### Your assignment
When you copy the material below, keep every line exact and drop the pictures.

### Recorded data
------
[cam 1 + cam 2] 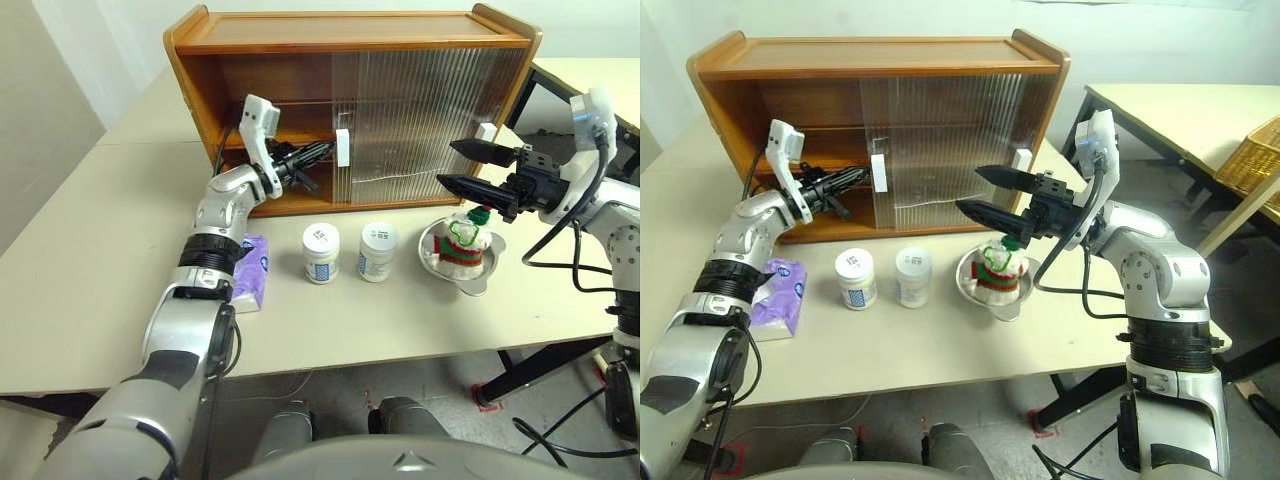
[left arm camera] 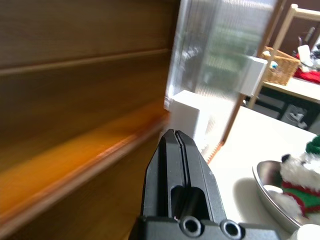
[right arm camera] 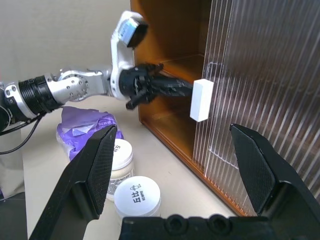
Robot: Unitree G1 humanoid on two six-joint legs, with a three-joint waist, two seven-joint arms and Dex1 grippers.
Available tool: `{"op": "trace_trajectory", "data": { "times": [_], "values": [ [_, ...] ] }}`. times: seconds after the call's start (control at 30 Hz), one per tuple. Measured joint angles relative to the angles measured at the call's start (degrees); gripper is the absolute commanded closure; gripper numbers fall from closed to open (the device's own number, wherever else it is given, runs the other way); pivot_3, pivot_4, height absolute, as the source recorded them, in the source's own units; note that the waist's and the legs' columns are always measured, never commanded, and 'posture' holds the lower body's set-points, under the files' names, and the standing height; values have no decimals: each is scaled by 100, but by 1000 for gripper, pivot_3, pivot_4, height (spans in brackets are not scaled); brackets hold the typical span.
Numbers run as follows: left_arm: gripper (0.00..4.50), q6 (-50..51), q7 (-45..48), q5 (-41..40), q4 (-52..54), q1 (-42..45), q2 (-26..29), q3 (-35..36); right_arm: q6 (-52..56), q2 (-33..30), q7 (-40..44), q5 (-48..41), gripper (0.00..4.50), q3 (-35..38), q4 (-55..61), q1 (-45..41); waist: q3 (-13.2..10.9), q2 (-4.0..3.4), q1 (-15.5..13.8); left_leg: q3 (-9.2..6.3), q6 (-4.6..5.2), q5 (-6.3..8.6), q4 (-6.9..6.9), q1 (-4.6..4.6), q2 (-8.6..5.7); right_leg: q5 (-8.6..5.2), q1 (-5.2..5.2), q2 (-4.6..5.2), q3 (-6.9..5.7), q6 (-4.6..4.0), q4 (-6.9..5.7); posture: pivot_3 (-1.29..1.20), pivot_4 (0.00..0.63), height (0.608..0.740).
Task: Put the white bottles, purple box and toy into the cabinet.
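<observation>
Cabinet [image 1: 300, 40] half open; bottles, box, toy on the table in front.
Left gripper [image 1: 325, 150] pinched shut, empty, at a white handle [image 1: 343, 147], perhaps touching. Right gripper [image 1: 458, 165] spread wide above the toy [image 1: 466, 236] in its bowl [image 1: 432, 250]; bottles [image 1: 321, 251] beside purple box [image 1: 252, 268].

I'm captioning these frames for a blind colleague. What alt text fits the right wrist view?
The open right gripper frames the left gripper, shut and pointing at a white handle on the brown cabinet's ribbed door. Below sit two white bottles and a purple box on the table.
</observation>
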State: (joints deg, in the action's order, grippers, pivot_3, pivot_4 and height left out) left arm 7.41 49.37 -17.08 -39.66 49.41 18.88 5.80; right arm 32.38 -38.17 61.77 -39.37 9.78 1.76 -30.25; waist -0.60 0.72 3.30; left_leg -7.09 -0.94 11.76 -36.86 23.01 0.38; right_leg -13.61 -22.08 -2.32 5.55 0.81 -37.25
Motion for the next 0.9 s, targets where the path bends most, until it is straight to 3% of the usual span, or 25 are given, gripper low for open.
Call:
{"op": "trace_trajectory", "data": {
  "times": [0.3,0.33,0.43,0.57,0.77,0.9],
  "values": [
    [4440,721,-68,-540,1450,-589,483,344,-28,116,100,115,0,-167,-179,-155,1,-1,-33,18,2,0,-3,-5,-4,4,1,-7,-16,7,0,-82,0,740],
    [4280,832,-57,-600,1645,-692,544,360,-33,139,120,122,0,-187,-214,-196,1,-1,-44,18,2,0,-3,-6,-4,5,0,-6,-14,6,0,-82,0,740],
    [3544,1244,42,-848,2411,-1180,875,452,-91,198,200,151,0,-247,-304,-320,1,-3,-68,18,1,1,1,-10,-2,5,-2,-7,-12,4,-1,-45,0,740],
    [2049,1621,238,-1113,3262,-2187,1593,800,-145,232,336,195,0,-345,-537,-434,3,-6,-83,10,-11,7,9,-15,6,5,-14,-19,0,-8,-6,-24,0,740],
    [43,1711,296,-1375,3814,-3186,2125,1407,-196,370,504,268,0,-482,-727,-571,6,-10,-236,-45,-27,7,30,-9,29,15,-37,4,25,-64,-8,15,0,740],
    [43,1869,298,-1591,4278,-4002,2237,1748,-207,396,589,344,0,-530,-875,-628,8,-9,-289,-45,-59,11,78,-3,35,18,-65,6,26,-91,-8,20,0,740]
  ]
}}
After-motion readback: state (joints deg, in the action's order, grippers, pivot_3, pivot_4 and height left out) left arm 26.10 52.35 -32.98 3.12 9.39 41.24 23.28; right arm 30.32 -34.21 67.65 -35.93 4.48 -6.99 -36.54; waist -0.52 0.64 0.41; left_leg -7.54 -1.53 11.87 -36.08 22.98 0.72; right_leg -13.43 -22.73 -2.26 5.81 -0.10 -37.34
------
### Response area
[cam 1 + cam 2] 
[left arm camera] 
[right arm camera] 
Robot: Unitree G1 humanoid on two six-joint legs, with a three-joint waist, two seven-joint arms and Dex1 grippers.
Available tool: `{"op": "trace_trajectory", "data": { "times": [_], "values": [ [_, ...] ] }}`. times: seconds after the call's start (control at 30 Hz), one per tuple. Measured joint angles relative to the angles measured at the call's start (degrees); gripper is the absolute commanded closure; gripper numbers fall from closed to open (the device's own number, wherever else it is given, runs the other way); pivot_3, pivot_4, height absolute, as the source recorded them, in the source's own units; note that the waist's and the legs' columns are always measured, never commanded, and 'posture' holds the lower body's set-points, under the files' names, and the standing height; values have no decimals: each is scaled by 100, but by 1000 for gripper, pivot_3, pivot_4, height (spans in brackets are not scaled); brackets hold the typical span.
Numbers run as follows: left_arm: gripper (0.00..4.50), q6 (-50..51), q7 (-45..48), q5 (-41..40), q4 (-52..54), q1 (-42..45), q2 (-26..29), q3 (-35..36); right_arm: q6 (-52..56), q2 (-33..30), q7 (-40..44), q5 (-48..41), gripper (0.00..4.50), q3 (-35..38), q4 (-55..61), q1 (-45..41); waist: q3 (-13.2..10.9), q2 (-4.0..3.4), q1 (-15.5..13.8); left_leg: q3 (-9.2..6.3), q6 (-4.6..5.2), q5 (-6.3..8.6), q4 (-6.9..6.9), q1 (-4.6..4.6), q2 (-8.6..5.7); right_leg: q5 (-8.6..5.2), q1 (-5.2..5.2), q2 (-4.6..5.2), q3 (-6.9..5.7), q6 (-4.6..4.0), q4 (-6.9..5.7); posture: pivot_3 (-1.29..1.20), pivot_4 (0.00..0.63), height (0.608..0.740).
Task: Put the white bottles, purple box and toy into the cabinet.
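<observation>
Cabinet [image 1: 300, 40] half open; bottles, box, toy on the table in front.
Left gripper [image 1: 325, 150] pinched shut, empty, at a white handle [image 1: 343, 147], perhaps touching. Right gripper [image 1: 458, 165] spread wide above the toy [image 1: 466, 236] in its bowl [image 1: 432, 250]; bottles [image 1: 321, 251] beside purple box [image 1: 252, 268].

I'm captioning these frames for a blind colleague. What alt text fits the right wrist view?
The open right gripper frames the left gripper, shut and pointing at a white handle on the brown cabinet's ribbed door. Below sit two white bottles and a purple box on the table.
</observation>
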State: (joints deg, in the action's order, grippers, pivot_3, pivot_4 and height left out) left arm 7.41 49.37 -17.08 -39.66 49.41 18.88 5.80; right arm 32.38 -38.17 61.77 -39.37 9.78 1.76 -30.25; waist -0.60 0.72 3.30; left_leg -7.09 -0.94 11.76 -36.86 23.01 0.38; right_leg -13.61 -22.08 -2.32 5.55 0.81 -37.25
Motion for the next 0.9 s, targets where the path bends most, until it is straight to 3% of the usual span, or 25 are given, gripper low for open.
Call:
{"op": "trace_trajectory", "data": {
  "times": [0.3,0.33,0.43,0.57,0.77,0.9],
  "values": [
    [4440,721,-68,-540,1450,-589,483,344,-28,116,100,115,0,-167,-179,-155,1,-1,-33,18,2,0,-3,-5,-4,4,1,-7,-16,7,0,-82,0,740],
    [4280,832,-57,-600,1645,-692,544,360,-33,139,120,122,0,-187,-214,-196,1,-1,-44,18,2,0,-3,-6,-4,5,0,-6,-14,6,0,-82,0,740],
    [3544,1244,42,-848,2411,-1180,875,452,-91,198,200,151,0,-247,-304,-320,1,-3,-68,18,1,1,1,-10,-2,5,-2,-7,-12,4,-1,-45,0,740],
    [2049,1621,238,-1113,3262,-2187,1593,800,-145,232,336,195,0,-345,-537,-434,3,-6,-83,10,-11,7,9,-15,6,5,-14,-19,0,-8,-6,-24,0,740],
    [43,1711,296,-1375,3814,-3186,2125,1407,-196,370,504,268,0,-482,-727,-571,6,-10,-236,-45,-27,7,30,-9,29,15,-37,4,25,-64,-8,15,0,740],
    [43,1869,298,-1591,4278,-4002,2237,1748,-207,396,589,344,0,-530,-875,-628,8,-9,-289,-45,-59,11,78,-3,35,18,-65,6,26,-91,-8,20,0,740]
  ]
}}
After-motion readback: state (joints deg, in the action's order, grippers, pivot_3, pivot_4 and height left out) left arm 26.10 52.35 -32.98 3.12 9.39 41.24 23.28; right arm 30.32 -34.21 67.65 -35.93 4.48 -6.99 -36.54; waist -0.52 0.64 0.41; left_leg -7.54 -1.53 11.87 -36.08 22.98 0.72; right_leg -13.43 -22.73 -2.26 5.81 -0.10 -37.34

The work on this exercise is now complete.